Are There That Many GUIDs?

  • I originally didn't like GUIDs because I thought they used too much "space". They really don't. Disk space is cheap, and GUIDs are only 16 bytes long.

    The nice thing about them is, if you think you have a customer ID, but due to a subtle bug somewhere, what you really have is an order ID, it is much easier to find that error -- you'll realize that there are NO customers with this "ID" since it's an order ID and not a customer ID. The non-overlapping nature of GUIDs is great.

    We use sequential GUIDs, and we DO create clustered indexes on them. Customers that are added later than other customers, and orders that are created later than other orders, etc., will naturally come later in the GUID ordering sequence. So, the indexes don't get split due to using GUIDs, if you use sequential ones.

    And when you're joining tables with these indexes, they work just as well as numbers from 1 to n.

    You don't need to remember them. You can easily copy and paste them, write them into logs, etc. If you want to assign a customer number to your customers, you can do that also, while still using a GUID as the primary key on your tables.

    As for the "are there that many" question, it's interesting to use an identifier that is essentially infinite. There are enough GUIDs to enumerate every atom in the known universe (at least THIS universe).
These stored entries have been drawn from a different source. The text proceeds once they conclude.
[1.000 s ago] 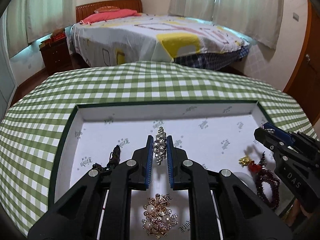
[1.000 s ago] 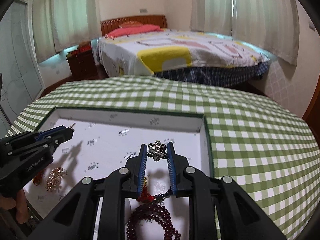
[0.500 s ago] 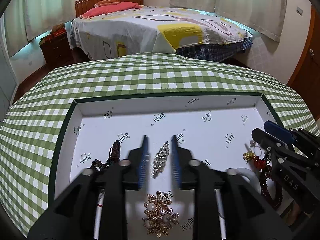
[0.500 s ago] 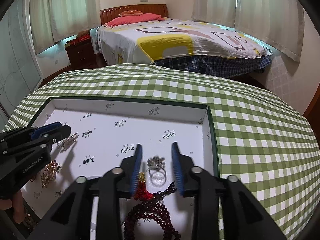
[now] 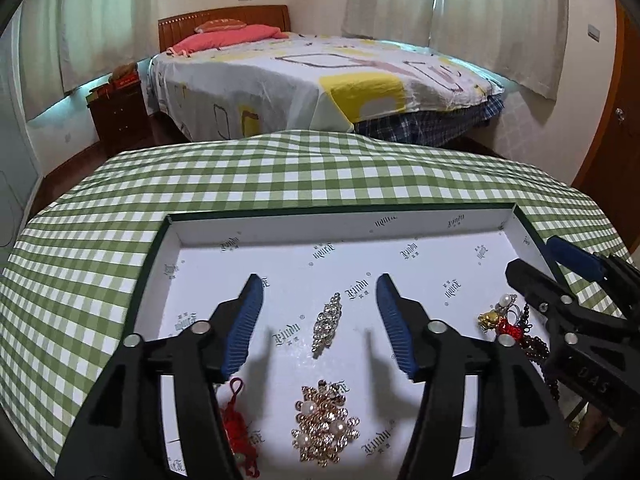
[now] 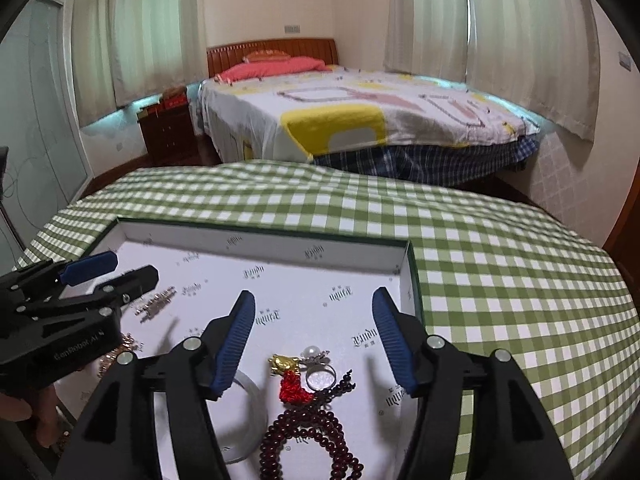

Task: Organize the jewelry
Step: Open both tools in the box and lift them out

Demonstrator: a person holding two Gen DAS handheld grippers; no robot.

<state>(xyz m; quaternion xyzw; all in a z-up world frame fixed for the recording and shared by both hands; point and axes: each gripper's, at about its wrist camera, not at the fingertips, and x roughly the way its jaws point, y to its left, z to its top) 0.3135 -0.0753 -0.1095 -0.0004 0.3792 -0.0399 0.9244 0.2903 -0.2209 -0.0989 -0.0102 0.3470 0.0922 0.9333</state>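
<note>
Green checked tablecloth (image 5: 280, 184); bed (image 5: 320, 76) beyond, red pillow (image 5: 232, 34), curtains (image 5: 496, 16).

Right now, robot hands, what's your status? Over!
Left gripper open, right gripper open. Crystal brooch and ring lying in tray. Nothing blocking.

**A bedroom at home**

We're in a lived-in bedroom: a bed (image 5: 320, 76) with a patterned sheet and pink pillow (image 5: 232, 34) against a wooden headboard (image 6: 272, 48), a dark nightstand (image 5: 120, 116) beside it, pale curtains (image 6: 520, 28) drawn, and a green-checked tablecloth (image 6: 500, 264) up front.
</note>
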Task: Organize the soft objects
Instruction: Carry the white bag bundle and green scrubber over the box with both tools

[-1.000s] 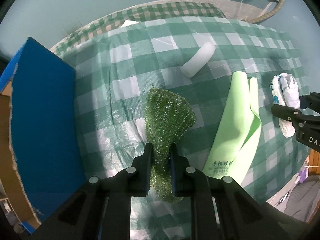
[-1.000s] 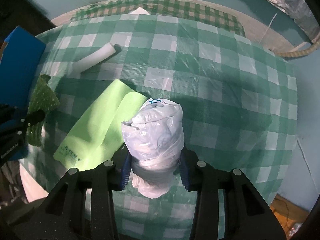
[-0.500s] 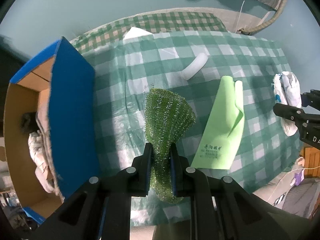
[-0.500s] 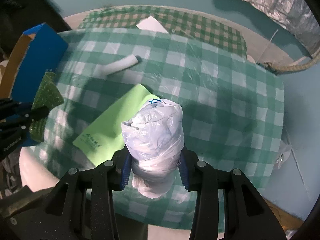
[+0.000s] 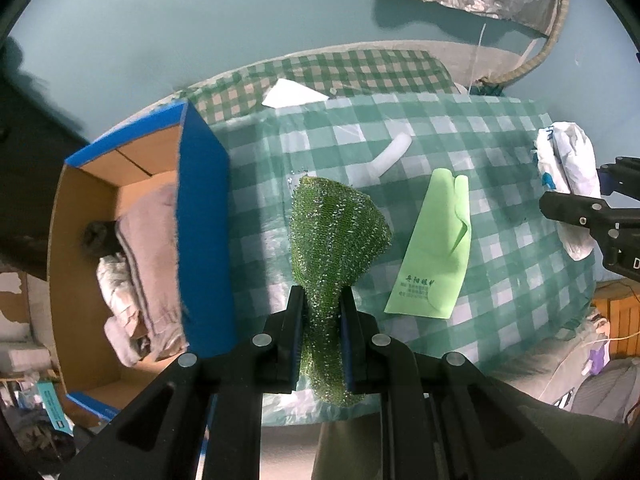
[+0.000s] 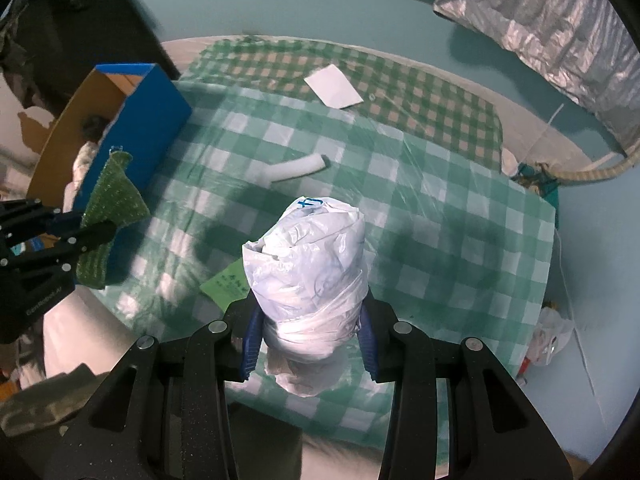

  • David Walker-278941 (10/12/2010)


    I originally didn't like GUIDs because I thought they used too much "space". They really don't. Disk space is cheap, and GUIDs are only 16 bytes long.

    The nice thing about them is, if you think you have a customer ID, but due to a subtle bug somewhere, what you really have is an order ID, it is much easier to find that error -- you'll realize that there are NO customers with this "ID" since it's an order ID and not a customer ID. The non-overlapping nature of GUIDs is great.

    We use sequential GUIDs, and we DO create clustered indexes on them. Customers that are added later than other customers, and orders that are created later than other orders, etc., will naturally come later in the GUID ordering sequence. So, the indexes don't get split due to using GUIDs, if you use sequential ones.

    And when you're joining tables with these indexes, they work just as well as numbers from 1 to n.

    You don't need to remember them. You can easily copy and paste them, write them into logs, etc. If you want to assign a customer number to your customers, you can do that also, while still using a GUID as the primary key on your tables.

    As for the "are there that many" question, it's interesting to use an identifier that is essentially infinite. There are enough GUIDs to enumerate every atom in the known universe (at least THIS universe).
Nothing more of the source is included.